A second book is in the works on modernist authors such as Paul Celan, Georg Trakl, and Stefan George, but also non-German-language poets such as Lorca and Eliot. The focus here is on what I would call modes of poetic embodiment: of how poetry is meant to be incarnated, inhabited, or more simply lived when read aloud. Poetry’s origins most likely lie in ritual incantation or prayer, and this collectively shared, performative, even superstitious dimension of reading might seem to be lost in modernity (as well as in an academic context). I would argue, however, that key poems by these authors attempt to recuperate this ritual dimension of embodied poetic performance in an age of mass print media and modernization. In my own methodology, I’m trying to be attentive to this sensorial dimension of poetry in a way that opens a new avenue for historicizing poetic texts. In other words, attending to something like the sonic shaping of time in a poem by rhythm or rhyme need not turn one away from history or even merely reflect a historical context; it might instead itself interpret that context.
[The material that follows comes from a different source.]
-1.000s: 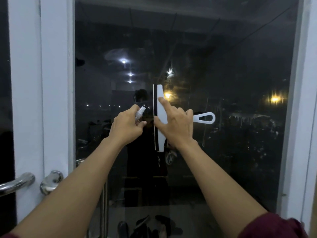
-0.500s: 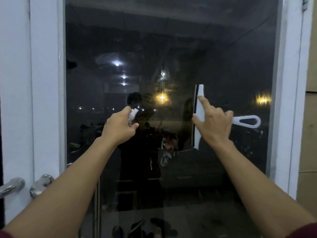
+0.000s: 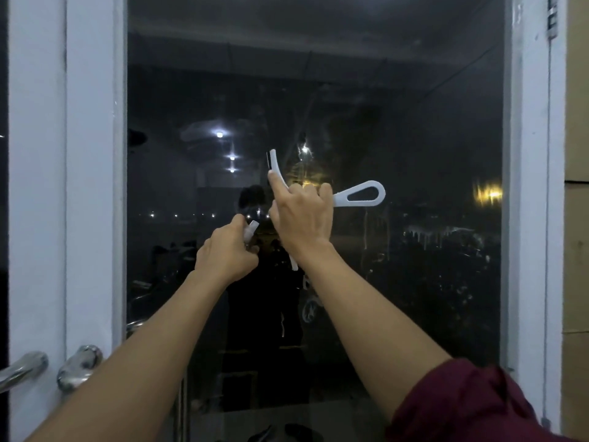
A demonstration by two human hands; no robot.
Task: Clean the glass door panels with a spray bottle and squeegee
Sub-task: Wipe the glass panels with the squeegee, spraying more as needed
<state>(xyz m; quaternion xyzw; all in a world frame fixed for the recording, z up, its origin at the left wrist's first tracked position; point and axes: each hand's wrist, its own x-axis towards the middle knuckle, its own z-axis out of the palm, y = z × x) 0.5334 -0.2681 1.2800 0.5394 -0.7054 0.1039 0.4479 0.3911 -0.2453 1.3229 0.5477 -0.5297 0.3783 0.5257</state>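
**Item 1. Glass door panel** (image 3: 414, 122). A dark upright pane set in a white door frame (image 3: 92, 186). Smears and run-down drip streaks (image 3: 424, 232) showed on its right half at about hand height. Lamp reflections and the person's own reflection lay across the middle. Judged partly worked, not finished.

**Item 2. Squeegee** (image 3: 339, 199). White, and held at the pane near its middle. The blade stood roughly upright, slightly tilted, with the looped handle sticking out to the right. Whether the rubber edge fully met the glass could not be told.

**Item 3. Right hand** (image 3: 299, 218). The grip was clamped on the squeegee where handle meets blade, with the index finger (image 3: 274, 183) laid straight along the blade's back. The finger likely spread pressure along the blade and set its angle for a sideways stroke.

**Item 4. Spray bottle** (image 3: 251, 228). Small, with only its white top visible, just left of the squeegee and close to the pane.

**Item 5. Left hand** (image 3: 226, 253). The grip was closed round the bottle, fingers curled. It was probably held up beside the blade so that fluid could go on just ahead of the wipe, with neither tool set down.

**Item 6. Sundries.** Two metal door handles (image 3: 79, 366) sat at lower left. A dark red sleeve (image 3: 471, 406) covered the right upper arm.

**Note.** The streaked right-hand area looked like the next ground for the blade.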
I am also involved in a collaboration with colleagues in Germany on transatlantic literary history, which spans German-language literature and its imbrications with US-American literature, but also the Latin American context. Ranging from Alexander von Humboldt’s exploration of the New World and Margaret Fuller’s translations of Karoline Günderrode and Goethe to Thomas Mann’s meeting with FDR and Stefan Zweig’s Brazilian exile, we are trying to understand what it means to write a history of literature that refuses to set limits drawn by national borderlines, instead taking an ocean (in this case, the Atlantic) as a space for reciprocal cultural exchange and interaction. This approach is well-known to historians and even the study of Anglophone literatures, but German literary studies has tended all too often to stay put within the cultural borders of a few nation states. Just the other day, for example, I learned that the poet Frances E.W. Harper, born in Baltimore as the only child of freed African-American parents, published a fascinating poem titled “Let the Light Enter” (1871), which revolves around the “Dying Words of Goethe.” Stephan Hermlin, an East-German translator, then featured this poem in his collection Auch ich bin Amerika. Dichtungen amerikanischer Neger (1948). These filiations – between Harper, an African-American female poet, and Goethe in the long nineteenth century, between Hermlin, an East-German writer, and Harper in a twentieth-century Cold War context – are fascinating and deserve to be carefully reconstructed and thought through. I would like to teach a course at Harvard devoted to transatlantic literary history, involving guest speakers from German institutions.